Namely, this means the right to stay several months. Federal law requires that the new owner of a foreclosed property, typically a bank, give tenants 90 days notice to move. Some states or cities may grant additional tenant protections.

If the tenant has a lease with more than 90 days remaining, he can stay for the remainder of the lease term. The only exception is if the new owner plans to live in the unit, in which case the tenant gets only the mandated 90 days.

Read:  If your landlord is facing foreclosure, stay put

It's an easy con. The scam artist trolls the foreclosure notices, which are public record, buys a few hundred stamps and sends a solicitation to every tenant in a foreclosed building. If "hired," he helps the tenant fill out a form, which he has downloaded for free.

Typically, he holds onto the form (he's probably bought some folders, too) until a legal action is filed against the tenant, at which time he may ask the tenant to submit it in court, Kellman says. Much of the time, that's it.

"We haven't heard of one case where they've negotiated anything with anybody," Kellman says. "You have this false sense of security that someone is watching out over you and representing you, when no one is."

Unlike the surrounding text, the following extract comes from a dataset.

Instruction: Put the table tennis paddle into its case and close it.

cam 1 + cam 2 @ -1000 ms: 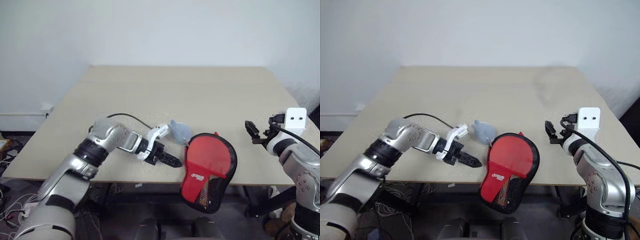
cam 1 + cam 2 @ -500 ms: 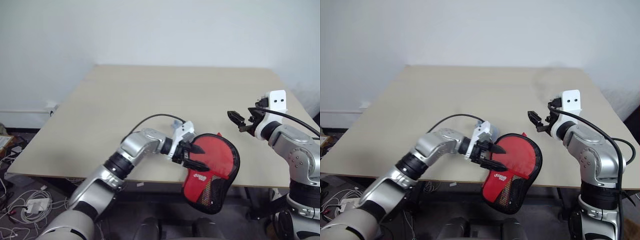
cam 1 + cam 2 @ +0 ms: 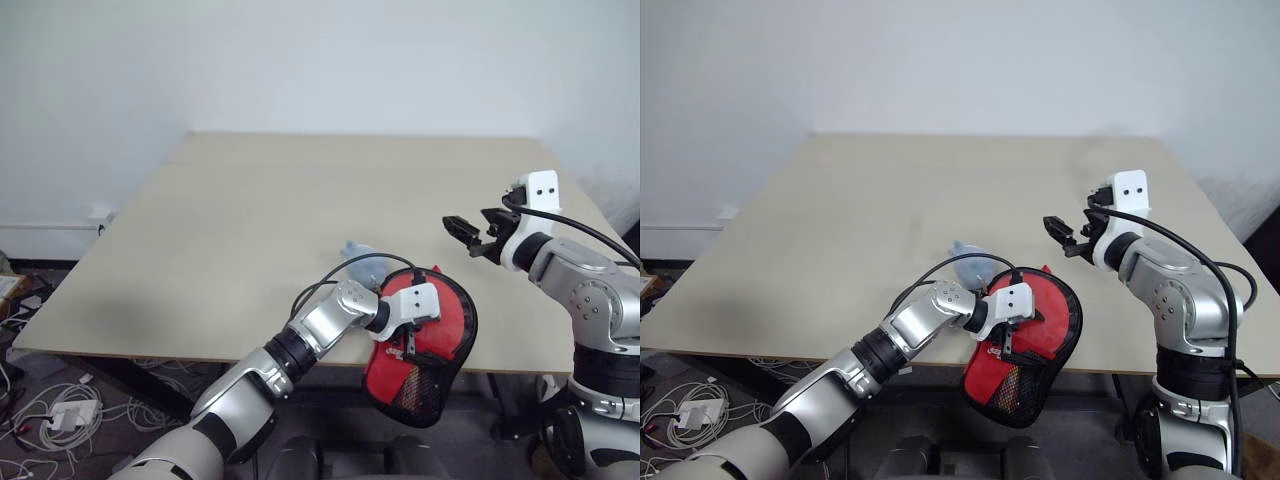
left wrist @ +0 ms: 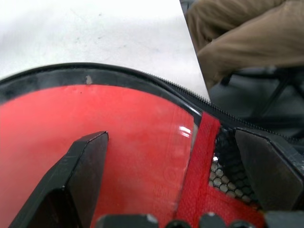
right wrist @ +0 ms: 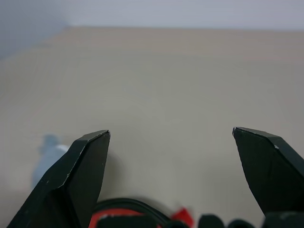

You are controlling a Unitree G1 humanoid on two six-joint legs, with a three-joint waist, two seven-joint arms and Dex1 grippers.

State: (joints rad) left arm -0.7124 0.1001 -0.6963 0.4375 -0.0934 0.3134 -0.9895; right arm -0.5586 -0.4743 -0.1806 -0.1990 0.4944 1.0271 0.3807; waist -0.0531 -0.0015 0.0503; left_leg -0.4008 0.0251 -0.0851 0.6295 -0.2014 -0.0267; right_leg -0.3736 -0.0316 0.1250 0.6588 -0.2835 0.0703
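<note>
Both pincers stand apart, empty. Left gripper (image 4: 171,156) hovers directly over the red, black-piped, paddle-shaped fabric case (image 3: 445,320), whose long axis overhangs the table's (image 3: 250,220) near edge; right gripper (image 3: 468,232) hangs farther off, right.

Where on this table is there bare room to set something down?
The table's whole far half and left side are bare. It is crowded at the near edge: the case overhangs it under the open left gripper, a pale blue object behind; the open right gripper hovers right.

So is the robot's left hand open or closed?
Open: the left hand has both black fingers spread wide over the red case, gripping nothing.
</note>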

Even worse, while these outfits are careful to use legal-sounding jargon, they are not staffed by actual lawyers. When and if they do submit paperwork in court, they can end up doing more harm than good, Kellman says. "An attorney is going to have to fix whatever damage was done, and that's going to cost even more," he says.

Beware these phrases in any notices you receive
So you're facing eviction and an offer looks tempting? Consider running it by your local government housing office, the Better Business Bureau or a legal aid group. If you spot these phrases, consider it an offer only for the dog to chew on.

  • "Stay for up to six (or nine) months." The law allows tenants to stay for 90 days, or longer if the lease permits. It may be possible to negotiate a longer stay, but for the most part, "These are not attorneys and there are no laws that provide for what they are promising."
  • "Pay no rent." Yes, tenants can stay. They may even be able to negotiate a bit of free rent in exchange for certain concessions. But tenants usually still have to pay rent. Banks may offer cash for keys, but that's to leave early and it doesn't require an intermediary service.
  • "We will secure you relocation assistance." In most places, the only assistance you're going to see is cash for keys. If you've suffered an exceptional loss and feel entitled to additional assistance, contact a lawyer.
  • "Act fast" or "If you don't act immediately ..." Any notice that threatens an impending eviction should raise enough red flags to stop a freight train. Toss it.
  • "Results guaranteed." Bona fide lawyers don't make guarantees. They will evaluate a case and negotiate in an attempt to meet the client's needs. "A tenant should be extremely cautious about anyone who guarantees them anything, in terms of outcome or cash for keys or how long they can stay," Preston says.
  • We're "tenant protection consultants," an "alternative dispute resolution center" or a "paralegal service." Also, "we will refer you to an attorney." In other words, are they lawyers themselves? If not, steer clear. You can probably find the answers you need for free at the courthouse or at a legal aid office. And if you need legal help, a lawyer will be subject to strict ethical guidelines, while others will not be.